On the other hand, Putin whom they so much admire seems to be in a working relationship with Germany's Chancellor Angela Merkel, whom they righteously despise, and who also can be blamed for the oppression of German non-conformist movements.

The Dangers of Each Path

I said before that each path can work. But each path can also be destructive as well in certain ways. Considering the nationalist approach of Right Sector, the coming to power of nationalist groups in European countries might mean the restart of intra-European strife. One of the first laws of the old government that the interim government in Kiev retracted was the one guaranteeing local minorities the right to use their mother-language when dealing with the state in parts of the Ukraine.

It was not only Russians that were affected, but, as far as I know, Poles, Hungarians, Bulgarians, and Greeks. It is highly improbable that Greece would harbor any enmity or border disputes with the Ukraine, or that small minority of 90,000-120,000 Greek-speaking people would have any kind of "autonomist" tendencies. Probably the same could be said about the Bulgarians or the other nationalities.

The Greek minority there has survived for over a thousand years with or without state recognition, and I'm not trying to defend them here, but rather trying to highlight the danger of nation-state nationalism plunging our continent, which is already bleeding, into yet more internal strife. Especially in eastern countries.

"Other" or "Brother"?
Fortunately, ex-east-bloc countries, are not swamped with Third World immigrants. But that makes it more difficult for them to realise their European identity as contrasted to "the other." And, as we know, it is only in the face of "the other" that you can understand how minor the differences between European nations are, when compared to the huge gap with non-Europeans. So, there is a gap in how "nationalism" is meant on each side. This can only be bridged if ex-east-bloc countries begin facing "western" problems, or if there is a strong enough intellectual movement that can moderate micro-nationalism and emphasise the greater picture.

On the other hand the "Russian" way of forming an anti-NWO bloc could also fail miserably.
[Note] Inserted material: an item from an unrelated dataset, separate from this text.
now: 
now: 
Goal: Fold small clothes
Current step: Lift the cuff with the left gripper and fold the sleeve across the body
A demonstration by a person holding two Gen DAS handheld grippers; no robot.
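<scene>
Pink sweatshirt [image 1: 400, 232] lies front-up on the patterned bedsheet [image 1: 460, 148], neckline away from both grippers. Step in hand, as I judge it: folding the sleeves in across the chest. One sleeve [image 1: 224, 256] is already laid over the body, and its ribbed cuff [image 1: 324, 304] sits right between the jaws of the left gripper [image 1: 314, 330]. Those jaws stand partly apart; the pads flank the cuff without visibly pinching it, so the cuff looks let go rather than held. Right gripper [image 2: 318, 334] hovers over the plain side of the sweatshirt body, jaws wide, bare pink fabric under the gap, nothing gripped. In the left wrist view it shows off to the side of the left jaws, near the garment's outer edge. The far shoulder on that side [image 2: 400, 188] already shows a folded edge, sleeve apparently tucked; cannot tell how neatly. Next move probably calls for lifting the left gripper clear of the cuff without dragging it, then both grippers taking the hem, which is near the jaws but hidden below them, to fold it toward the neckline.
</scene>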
It could fail, for example, with a change of leadership. Authoritarian systems, even traditionalist ones, are not de facto good for the European cause. It is the ethos of its leader that sets the tone. A change of leadership in the Russian Federation could mean many things. But even worse, if Russia acts solely as a world power challenging the geopolitical hegemony of the United States, this probably means that they would deal with the existing regimes of European countries not on the basis of wider European concerns but rather on narrow Russian state interests.

One could spend a lot of time, and a lot of words searching further into the pros and cons of each path. The problem with reality and politics, as opposed to writing and journalism, is that you need to take decisions fast. I recognize this, and so I don't criticize anyone taking a stance, be it in favor of either side. What we need to avoid though, is the polarisation that I noticed during the Ukrainian crisis. A certain amount of strife is always good, as it prepares you and hones your "combat" abilities. A lot of strife, though, as countless nations already dead can attest, is destructive.